12-7.ようこそ帝都で最も深き場所『深淵』へ
さきほどまでは、魔力漏洩で気を失いそうなほどフラフラだったのだが、今度は濃密な魔力にあてられて、頭がぼーっとしてきた。躰がふわふわして、現実がだんだん曖昧になってくる。
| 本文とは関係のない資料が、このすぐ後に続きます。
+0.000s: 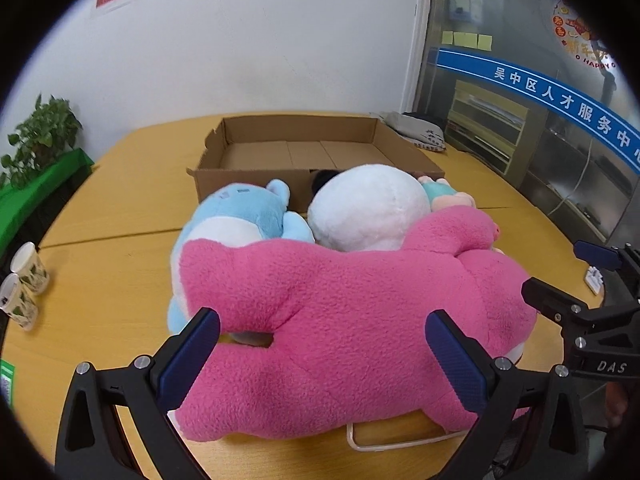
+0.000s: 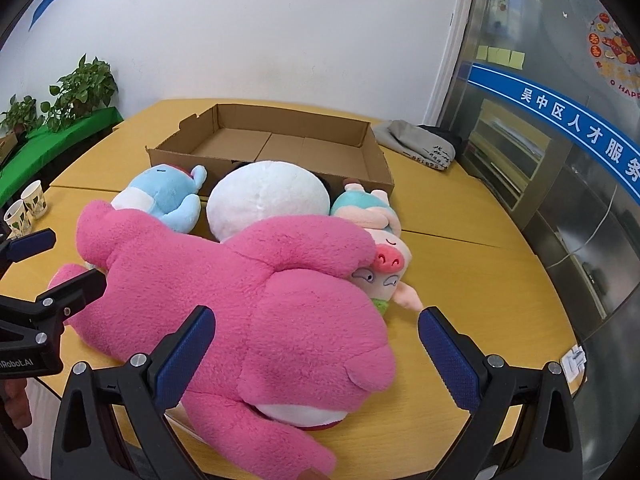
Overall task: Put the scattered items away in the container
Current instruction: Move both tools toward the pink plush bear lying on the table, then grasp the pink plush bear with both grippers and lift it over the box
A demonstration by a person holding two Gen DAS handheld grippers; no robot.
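Note:
A big pink plush bear lies face down on the wooden table, nearest me. Behind it lie a blue plush, a white round plush and a small pig plush. An open, empty cardboard box stands behind them. My left gripper is open, its fingers straddling the bear's lower body. My right gripper is open over the bear's head end. Each gripper shows at the edge of the other's view.
Two paper cups stand at the table's left edge. A grey folded cloth lies at the back right. Potted plants stand on a green shelf at left. A glass cabinet wall is at right.

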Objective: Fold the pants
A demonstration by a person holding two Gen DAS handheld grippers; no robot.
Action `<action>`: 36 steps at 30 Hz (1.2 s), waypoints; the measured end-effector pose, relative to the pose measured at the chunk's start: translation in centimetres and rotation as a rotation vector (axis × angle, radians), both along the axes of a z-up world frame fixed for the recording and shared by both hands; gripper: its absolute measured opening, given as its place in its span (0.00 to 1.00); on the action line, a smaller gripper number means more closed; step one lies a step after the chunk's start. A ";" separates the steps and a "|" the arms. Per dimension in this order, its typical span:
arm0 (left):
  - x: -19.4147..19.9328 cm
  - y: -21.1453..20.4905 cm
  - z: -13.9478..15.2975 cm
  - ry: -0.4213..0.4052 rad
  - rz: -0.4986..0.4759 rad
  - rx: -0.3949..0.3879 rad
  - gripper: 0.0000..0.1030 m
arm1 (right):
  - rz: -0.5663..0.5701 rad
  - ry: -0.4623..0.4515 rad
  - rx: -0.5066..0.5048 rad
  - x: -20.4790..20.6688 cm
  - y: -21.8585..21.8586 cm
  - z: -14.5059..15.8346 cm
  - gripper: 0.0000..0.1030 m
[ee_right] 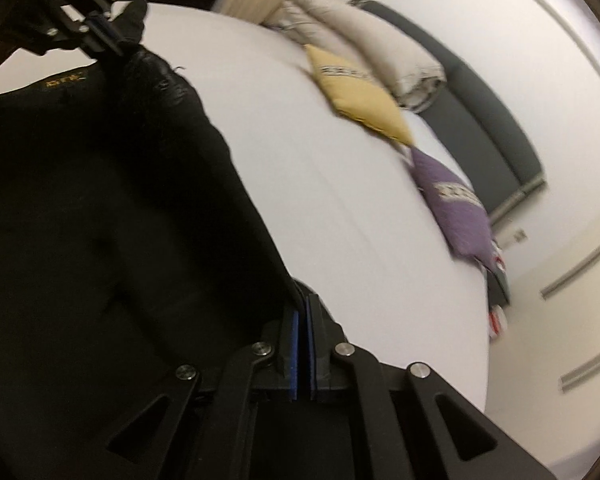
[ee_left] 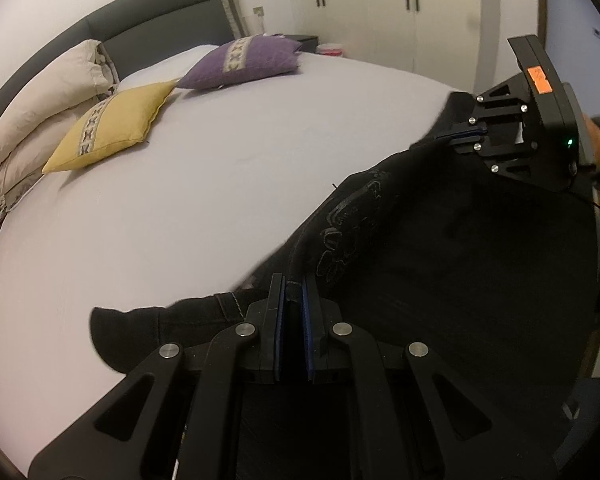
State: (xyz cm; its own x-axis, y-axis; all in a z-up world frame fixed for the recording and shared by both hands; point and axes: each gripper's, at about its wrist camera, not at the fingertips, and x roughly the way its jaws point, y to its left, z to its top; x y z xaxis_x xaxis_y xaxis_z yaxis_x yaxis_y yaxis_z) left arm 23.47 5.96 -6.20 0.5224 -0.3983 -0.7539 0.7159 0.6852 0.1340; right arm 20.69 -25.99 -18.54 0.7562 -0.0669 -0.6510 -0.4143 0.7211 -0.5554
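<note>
Looks like the spread-out step: both grippers have a pinch on the black pants (ee_left: 440, 260), the left gripper (ee_left: 293, 300) with fingers clamped on an edge, the right gripper (ee_right: 302, 312) probably the same, though it's blurry. The pants hang at the bed's (ee_left: 220, 184) near edge, dark with faint floral stitching. Next they need laying flat.
</note>
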 end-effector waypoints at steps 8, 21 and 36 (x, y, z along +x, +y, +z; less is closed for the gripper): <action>-11.8 0.5 -1.6 0.027 -0.013 -0.010 0.06 | -0.068 -0.058 -0.085 -9.4 2.3 -1.1 0.03; -24.7 0.3 -3.6 0.011 -0.027 0.039 0.06 | -0.109 -0.056 -0.078 -19.8 4.0 -2.6 0.03; -24.7 3.1 -3.8 -0.032 0.061 0.107 0.07 | -0.013 0.023 -0.153 -24.1 9.4 -4.1 0.03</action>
State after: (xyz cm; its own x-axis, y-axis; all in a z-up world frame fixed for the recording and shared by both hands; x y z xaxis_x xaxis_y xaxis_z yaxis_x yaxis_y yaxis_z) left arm -1.27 9.07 -10.01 0.5677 -0.2836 -0.7729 0.6677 0.7078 0.2307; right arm -3.44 -16.62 -22.60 0.7395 -0.1763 -0.6496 -0.4192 0.6345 -0.6494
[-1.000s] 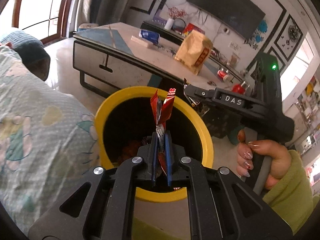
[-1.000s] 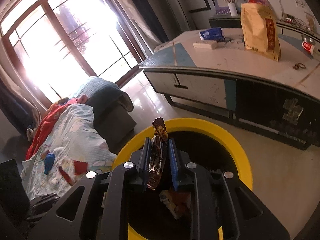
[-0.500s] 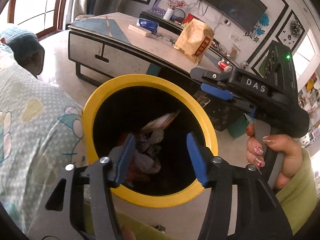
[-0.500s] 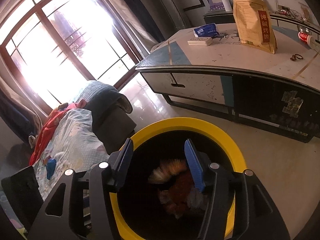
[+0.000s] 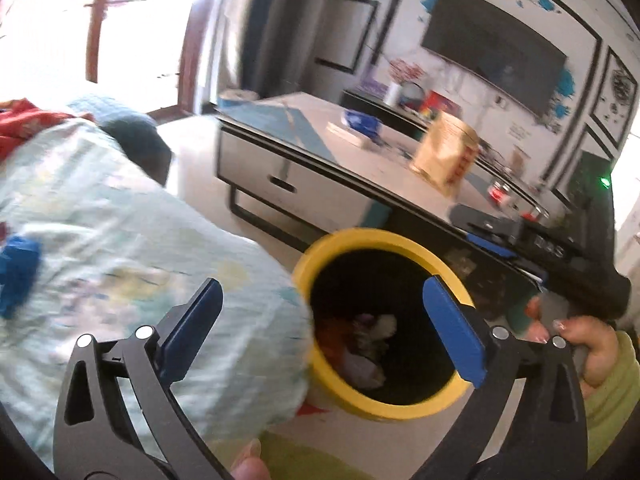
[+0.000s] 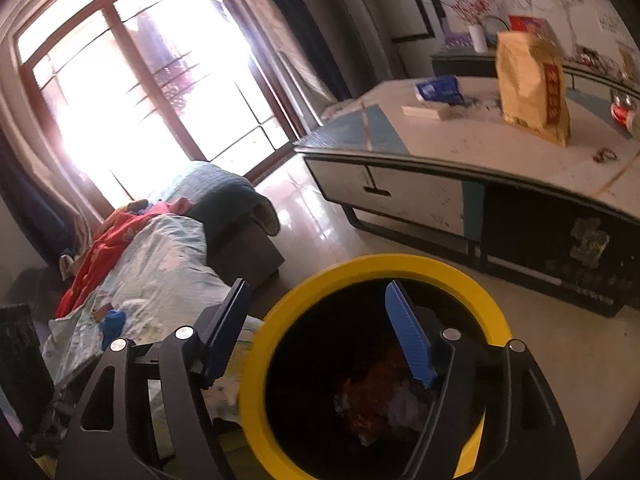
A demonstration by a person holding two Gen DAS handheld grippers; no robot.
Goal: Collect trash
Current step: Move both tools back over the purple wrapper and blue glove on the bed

酒に酔うというのは、このような感覚になるということだろうか、と、ふと思う。
エルトと魔力の色がよく似ているフィリアにとって、ここは危険な場所ではなく、自分を受け入れてくれる心地よい空間に思えてくる。
「意識をもっていかれるな」
「あっ、は、はい」
有無を言わせぬ強い声に、フィリアの意識が瞬時に覚醒する。
見透かされてるようでとても怖い。
命令する側とされる側。
この関係は、この部屋に入った瞬間に決定していた。
ここから先は、拒否することはできないと、さんざん警告を受けた。
それを改めて思い知らされる。
フィリアは男の元へと近づいていく。
それはまるで、死刑台に向かう罪人のような心境だった。
椅子は一脚しかないので、ギンフウの眼前に立つ。
それとも謁見のように跪いて頭を垂れた方がよいのだろうか?
そう思わせるものをギンフウは持っていた。
「……ようこそ帝都で最も深き場所『深淵』へ」
黄金の輝きを放つ隻眼の獅子がにやりと嗤う。
椅子に座って頬杖をつき、優雅に脚を組んでいる姿は、獰猛な爪と牙を巧みに隠し、優雅にふるまっている肉食獣を彷彿とさせる。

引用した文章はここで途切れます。